Felipe Recondo
O Estado de S. Paulo -
18/04/2012
Às vésperas de sua aposentadoria, ministro diz que futuro da
Corte é ‘preocupante’, questiona efetividade do trabalho do CNJ e queixou-se da
decisão do governo de tirar o aumento do Judiciário
BRASÍLIA - De saída da presidência do Supremo Tribunal
Federal (STF), o ministro Cezar Peluso disse que o futuro da Corte é
preocupante e que o trabalho da ministra Eliana Calmon na Corregedoria Nacional
de Justiça não gerou qualquer resultado. Em entrevista publicada no site
Consultor Jurídico, Peluso criticou a presidente Dilma Rousseff, por ter tirado
do orçamento deste ano o aumento do Judiciário, e o senador Francisco
Dornelles, que ele afirma estar a serviço dos bancos.
Peluso deixa a presidência do tribunal nesta quinta-feira, 19.
De acordo com outros ministros, Peluso pode antecipar em algumas semanas sua
aposentadoria e não voltar do recesso de julho. Na entrevista, Peluso afirma
que o futuro do Supremo é preocupante. "Há uma tendência dentro da corte
em se alinhar com opinião pública. Dependendo dos novos componentes",
disse.
Marcado pelo conflito travado no Conselho Nacional de
Justiça (CNJ) com a ministra Eliana Calmon, Peluso agora afirma que o trabalho
da corregedora não produziu efeitos e diz haver suspeitas sobre a intenção dela
de se candidatar. "Até agora ela não apresentou resultado concreto algum,
fez várias denuncias.
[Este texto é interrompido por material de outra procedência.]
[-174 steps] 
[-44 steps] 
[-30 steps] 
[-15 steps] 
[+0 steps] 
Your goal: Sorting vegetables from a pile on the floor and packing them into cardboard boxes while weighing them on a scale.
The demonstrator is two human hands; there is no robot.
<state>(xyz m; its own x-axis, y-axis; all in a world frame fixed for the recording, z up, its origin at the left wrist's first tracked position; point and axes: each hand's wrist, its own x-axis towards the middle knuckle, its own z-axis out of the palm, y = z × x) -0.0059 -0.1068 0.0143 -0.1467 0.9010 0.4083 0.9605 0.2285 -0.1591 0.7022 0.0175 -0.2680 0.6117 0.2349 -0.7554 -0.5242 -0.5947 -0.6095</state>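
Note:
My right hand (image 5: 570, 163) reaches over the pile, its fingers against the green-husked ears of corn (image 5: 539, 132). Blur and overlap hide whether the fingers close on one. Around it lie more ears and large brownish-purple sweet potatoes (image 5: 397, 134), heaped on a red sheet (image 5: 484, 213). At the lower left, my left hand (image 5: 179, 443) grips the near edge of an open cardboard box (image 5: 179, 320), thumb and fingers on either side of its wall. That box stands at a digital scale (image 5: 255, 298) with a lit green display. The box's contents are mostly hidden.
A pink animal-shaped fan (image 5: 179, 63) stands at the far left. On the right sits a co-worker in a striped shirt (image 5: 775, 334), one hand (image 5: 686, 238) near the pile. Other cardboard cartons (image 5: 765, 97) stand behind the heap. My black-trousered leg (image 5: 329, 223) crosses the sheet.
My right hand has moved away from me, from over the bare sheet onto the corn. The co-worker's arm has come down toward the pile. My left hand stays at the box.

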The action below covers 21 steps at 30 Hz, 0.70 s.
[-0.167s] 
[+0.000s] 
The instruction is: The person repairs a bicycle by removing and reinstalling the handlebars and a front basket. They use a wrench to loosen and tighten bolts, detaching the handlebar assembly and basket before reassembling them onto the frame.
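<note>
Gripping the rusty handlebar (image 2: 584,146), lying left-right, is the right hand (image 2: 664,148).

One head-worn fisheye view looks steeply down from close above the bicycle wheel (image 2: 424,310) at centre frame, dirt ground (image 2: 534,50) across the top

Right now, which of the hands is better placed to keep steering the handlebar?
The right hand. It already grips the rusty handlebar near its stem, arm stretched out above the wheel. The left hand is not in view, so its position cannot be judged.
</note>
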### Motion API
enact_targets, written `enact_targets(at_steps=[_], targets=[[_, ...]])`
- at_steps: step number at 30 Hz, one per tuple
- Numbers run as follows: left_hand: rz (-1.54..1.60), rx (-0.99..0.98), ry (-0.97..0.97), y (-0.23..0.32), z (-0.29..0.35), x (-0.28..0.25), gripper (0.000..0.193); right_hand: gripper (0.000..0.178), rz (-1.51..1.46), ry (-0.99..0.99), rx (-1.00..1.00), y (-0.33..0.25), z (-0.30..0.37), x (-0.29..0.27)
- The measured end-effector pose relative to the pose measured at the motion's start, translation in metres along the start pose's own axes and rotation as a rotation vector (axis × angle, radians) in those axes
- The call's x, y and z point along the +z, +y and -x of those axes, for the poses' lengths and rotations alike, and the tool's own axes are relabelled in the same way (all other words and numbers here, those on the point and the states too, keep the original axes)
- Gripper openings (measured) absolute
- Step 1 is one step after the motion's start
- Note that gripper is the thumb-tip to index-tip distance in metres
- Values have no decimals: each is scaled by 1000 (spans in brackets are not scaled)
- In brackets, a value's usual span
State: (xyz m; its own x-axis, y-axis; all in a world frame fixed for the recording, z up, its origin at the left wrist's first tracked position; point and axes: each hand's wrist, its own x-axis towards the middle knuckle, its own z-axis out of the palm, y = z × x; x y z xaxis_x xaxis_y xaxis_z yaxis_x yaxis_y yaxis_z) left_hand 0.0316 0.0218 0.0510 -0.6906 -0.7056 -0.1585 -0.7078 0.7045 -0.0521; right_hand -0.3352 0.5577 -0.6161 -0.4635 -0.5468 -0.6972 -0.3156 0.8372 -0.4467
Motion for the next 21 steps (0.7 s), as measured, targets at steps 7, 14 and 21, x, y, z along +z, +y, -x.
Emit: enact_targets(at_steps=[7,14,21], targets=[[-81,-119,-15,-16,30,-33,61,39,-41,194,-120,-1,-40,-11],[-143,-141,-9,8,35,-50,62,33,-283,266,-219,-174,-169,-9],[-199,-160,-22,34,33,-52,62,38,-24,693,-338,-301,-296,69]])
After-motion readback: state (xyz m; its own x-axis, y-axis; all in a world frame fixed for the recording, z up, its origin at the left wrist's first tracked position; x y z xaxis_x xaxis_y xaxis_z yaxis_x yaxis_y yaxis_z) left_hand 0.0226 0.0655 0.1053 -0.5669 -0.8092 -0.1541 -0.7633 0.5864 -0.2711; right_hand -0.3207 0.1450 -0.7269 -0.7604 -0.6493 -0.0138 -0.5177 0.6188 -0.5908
Ela está se perdendo no contato com a mídia e deixando de
lado o foco, a procura de resultados concretos", disse ele. "No mês
de setembro ela sai, retorna para o tribunal dela, que é o STJ. Termina o
mandato (de corregedora) e volta. (...) Que legado deixou?", questiona.
Na Corregedoria do Tribunal de Justiça de SP, Peluso afirmou
que resolvia os problemas que envolviam juízes suspeitos de irregularidades sem
alarde. "Chamávamos os envolvidos e abríamos o jogo: ''Temos tantas provas
contra vocês e se não forem para a rua agora iremos abrir processo''. Nunca
fizemos escarcéu com esses casos", contou.
Peluso questionou, na entrevista, os resultados da mudança
patrocinada no sistema previdenciário do funcionalismo público e disse que o
serviço público não atrairá servidores decentes. "O governo está
interessado em um problema imediato político que é diminuir o déficit da
Previdência Social, não está interessado com a eficiência da máquina ao longo
do tempo", argumentou. "Ninguém que tenha capacidade e decência irá
procurar emprego no setor público, pois ninguém irá se matar para conseguir um
cargo público e aposentar-se com R$ 1,5 mil ou correr o risco de fundos que
ficarão nas mãos de grandes bancos", criticou.
Na sua gestão, Peluso não conseguiu viabilizar o reajuste
dos salários do Judiciário. E afirma que a presidente Dilma Rousseff descumpriu
a Constituição ao tirar do orçamento encaminhado pelo STF a previsão de aumento
dos salários. "A Presidência descumpriu a Constituição, como também
descumpriu decisões do Supremo. Mandei ofícios à presidente Dilma Rousseff
citando precedentes, dizendo que o Executivo não poderia mexer na proposta
orçamentária do Judiciário, que é um poder independente, quem poderia divergir
era o Congresso. Ela simplesmente ignorou", disse.
Peluso responsabilizou o senador Francisco Dornelles (PP-RJ)
pela não aprovação da proposta de emenda à Constituição que mudava a
sistemática dos processos e acelerava a tramitação dos processos. A ideia foi
combatida por advogados e criticada por alguns ministros do STF. "A PEC só
não foi votada porque o Dornelles complicou. Quem o senador Francisco Dornelles
representa? Ele é do PP ou do BB - dos bancos e bancas. Estes são os grandes
interessados na discussão do sistema", afirmou. "O Dornelles é
senador pelo Rio de Janeiro, mas de fato representa os interesses dos bancos e
representantes das grandes bancas de advocacias de Brasília. Ele travou a
votação da PEC", afirmou.
Na série de entrevistas, Peluso critica também o resultado
do julgamento que declarou a constitucionalidade da Lei da Ficha Limpa.
"Disse isso no meu voto e repito: nem durante a ditadura militar houve tal
medida. Não conheço nenhum lugar no mundo, nem na Rússia comunista se fez isso:
criar uma lei para qualificar um ato já praticado", criticou Peluso.